Dance to senator saying 'Net is 'series of tubes'
Commentary is spreading across the Web after U.S. Senator Ted Stevens described the Internet as a "series of tubes" during a debate on net neutrality June 28.
Stevens, the chairman of the Senate Commerce, Science and Transportation Committee, was speaking perhaps metaphorically during a rambling argument against a net neutrality amendment to a broadband bill. Stevens' apparent point: The Internet could be easily clogged with junk, and broadband providers should be able separate their own content from streaming video and huge personal e-mail files.
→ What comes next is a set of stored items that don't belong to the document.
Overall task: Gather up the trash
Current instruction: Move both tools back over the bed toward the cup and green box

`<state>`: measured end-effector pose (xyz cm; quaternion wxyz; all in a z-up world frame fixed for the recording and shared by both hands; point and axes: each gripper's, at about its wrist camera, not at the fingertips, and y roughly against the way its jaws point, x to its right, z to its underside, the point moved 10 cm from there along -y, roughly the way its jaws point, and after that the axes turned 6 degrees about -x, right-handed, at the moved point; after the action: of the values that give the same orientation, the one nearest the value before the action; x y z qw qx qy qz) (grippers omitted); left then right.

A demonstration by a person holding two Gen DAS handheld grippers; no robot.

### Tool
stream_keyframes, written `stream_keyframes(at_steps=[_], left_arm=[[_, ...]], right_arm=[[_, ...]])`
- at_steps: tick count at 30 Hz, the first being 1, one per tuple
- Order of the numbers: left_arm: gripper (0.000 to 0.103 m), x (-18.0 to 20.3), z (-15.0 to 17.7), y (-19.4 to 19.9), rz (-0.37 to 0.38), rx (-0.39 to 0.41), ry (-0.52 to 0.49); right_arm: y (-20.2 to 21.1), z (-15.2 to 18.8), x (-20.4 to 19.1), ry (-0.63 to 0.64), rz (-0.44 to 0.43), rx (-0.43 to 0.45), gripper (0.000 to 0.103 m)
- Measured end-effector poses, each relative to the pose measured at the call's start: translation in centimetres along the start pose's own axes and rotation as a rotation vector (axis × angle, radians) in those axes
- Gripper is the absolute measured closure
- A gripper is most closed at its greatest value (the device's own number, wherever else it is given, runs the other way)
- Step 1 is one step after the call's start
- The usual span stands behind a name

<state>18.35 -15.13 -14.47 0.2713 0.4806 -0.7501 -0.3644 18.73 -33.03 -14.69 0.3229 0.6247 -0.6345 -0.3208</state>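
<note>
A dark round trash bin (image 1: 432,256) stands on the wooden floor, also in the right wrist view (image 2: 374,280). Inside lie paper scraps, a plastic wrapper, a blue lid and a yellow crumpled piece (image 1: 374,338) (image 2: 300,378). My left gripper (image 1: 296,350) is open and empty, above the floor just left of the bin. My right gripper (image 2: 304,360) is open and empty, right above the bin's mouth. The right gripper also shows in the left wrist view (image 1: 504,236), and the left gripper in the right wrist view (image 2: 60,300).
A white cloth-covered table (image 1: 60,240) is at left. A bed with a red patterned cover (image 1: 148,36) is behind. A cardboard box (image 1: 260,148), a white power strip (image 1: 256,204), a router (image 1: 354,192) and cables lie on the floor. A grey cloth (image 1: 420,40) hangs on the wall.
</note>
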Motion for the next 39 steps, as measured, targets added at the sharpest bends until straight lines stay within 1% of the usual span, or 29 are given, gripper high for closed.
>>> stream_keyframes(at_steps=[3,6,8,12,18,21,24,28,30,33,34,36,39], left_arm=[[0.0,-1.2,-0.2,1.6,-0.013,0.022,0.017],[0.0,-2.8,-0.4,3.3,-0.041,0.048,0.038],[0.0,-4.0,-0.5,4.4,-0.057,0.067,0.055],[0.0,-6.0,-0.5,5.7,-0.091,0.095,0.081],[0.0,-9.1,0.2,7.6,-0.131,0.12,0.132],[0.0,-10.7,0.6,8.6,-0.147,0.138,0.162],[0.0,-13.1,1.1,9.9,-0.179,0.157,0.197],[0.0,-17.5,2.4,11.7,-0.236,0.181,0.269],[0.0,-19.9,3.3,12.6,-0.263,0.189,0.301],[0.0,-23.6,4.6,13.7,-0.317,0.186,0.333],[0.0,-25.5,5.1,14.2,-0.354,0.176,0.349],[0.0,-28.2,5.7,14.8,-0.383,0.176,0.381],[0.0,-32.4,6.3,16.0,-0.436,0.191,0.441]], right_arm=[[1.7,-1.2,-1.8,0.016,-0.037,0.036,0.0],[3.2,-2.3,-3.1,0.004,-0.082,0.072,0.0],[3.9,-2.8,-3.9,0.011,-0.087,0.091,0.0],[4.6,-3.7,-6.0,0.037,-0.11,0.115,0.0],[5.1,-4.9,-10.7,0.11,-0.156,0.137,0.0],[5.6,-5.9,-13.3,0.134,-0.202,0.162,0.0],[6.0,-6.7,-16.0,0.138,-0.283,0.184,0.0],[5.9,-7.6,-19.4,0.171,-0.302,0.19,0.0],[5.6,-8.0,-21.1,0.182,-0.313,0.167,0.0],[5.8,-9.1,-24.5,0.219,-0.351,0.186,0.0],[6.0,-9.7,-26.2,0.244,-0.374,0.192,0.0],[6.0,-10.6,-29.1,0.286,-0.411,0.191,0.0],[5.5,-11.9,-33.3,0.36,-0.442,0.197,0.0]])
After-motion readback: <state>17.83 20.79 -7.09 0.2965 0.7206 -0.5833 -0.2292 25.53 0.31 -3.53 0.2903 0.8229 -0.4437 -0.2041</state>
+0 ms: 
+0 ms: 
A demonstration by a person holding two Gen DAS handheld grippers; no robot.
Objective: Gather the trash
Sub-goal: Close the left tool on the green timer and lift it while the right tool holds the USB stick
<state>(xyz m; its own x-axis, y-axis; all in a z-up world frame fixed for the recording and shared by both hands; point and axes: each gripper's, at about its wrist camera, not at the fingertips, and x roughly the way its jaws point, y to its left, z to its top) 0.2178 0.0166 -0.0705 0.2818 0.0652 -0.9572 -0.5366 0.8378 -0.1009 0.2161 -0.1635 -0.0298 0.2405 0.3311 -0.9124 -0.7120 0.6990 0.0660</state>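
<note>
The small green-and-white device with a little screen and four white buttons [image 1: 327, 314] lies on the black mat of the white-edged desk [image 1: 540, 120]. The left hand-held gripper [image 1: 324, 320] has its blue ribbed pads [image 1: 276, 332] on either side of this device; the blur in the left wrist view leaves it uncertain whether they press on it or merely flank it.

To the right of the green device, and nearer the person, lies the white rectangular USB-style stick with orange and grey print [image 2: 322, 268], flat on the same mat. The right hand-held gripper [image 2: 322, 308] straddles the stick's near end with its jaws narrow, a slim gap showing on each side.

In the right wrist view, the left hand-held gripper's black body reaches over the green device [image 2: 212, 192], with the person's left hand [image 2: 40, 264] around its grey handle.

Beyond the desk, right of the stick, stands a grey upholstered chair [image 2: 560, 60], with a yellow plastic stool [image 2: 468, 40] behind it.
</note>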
In part, Stevens, an Alaska Republican, said: "The Internet is not something that you just dump something on. It's not a big truck. It's a series of tubes."
Stevens continued: "And if you don't understand that those tubes can be filled, and if they're filled when you put your message in it, it gets in line, it's gonna be delayed by anyone who puts into that tube enormous amounts of material." Stevens went on to say that his staff sent him an "Internet" that was apparently delayed by 'Net congestion. (He may have meant that his staff sent him an e-mail.)
On an 11-11 vote, the committee rejected the amendment, which would have prevented broadband providers such as AT&T Inc. and Comcast Corp. from charging extra based on the type of content transmitted by Internet-based companies.
Stevens' underlying point hasn't stopped a series of parodies from popping up on the Internet. Earlier this week, Jon Stewart of The Daily Show with Jon Stewart broadcast Stevens' remarks. Stevens, who is noted for making impassioned arguments in the Senate, is a frequent target of Stewart jokes, and Stewart suggested this week Stevens doesn't understand the Internet.
Stewart's riff on net neutrality is on YouTube.com, at http://www.youtube.com/watch?v=DClkE64nFDY. (Warning: Stewart uses a bit of off-color humor, as usual for him.)
Stevens is also parodied in a techno dance mix making the rounds on the Internet. The speech, set to music, is available at http://www.freepress.net/docs/dj_teds_techno_tubes.mp3.
A bit of controversy erupted this week when the blog and community Web site MySpace.com, owned by conservative businessman Rupert Murdoch, pulled another song parody, but the song was back on the site as of Thursday. That song, kind of a folk-music tribute to Stevens, is available at http://www.myspace.com/tedstevensfanclub.
If that's not enough political parody for you, do a Google search on Ted Stevens and "series of tubes" and find out what the bloggers are saying.
A Stevens spokesman didn't have an immediate comment on the parodies.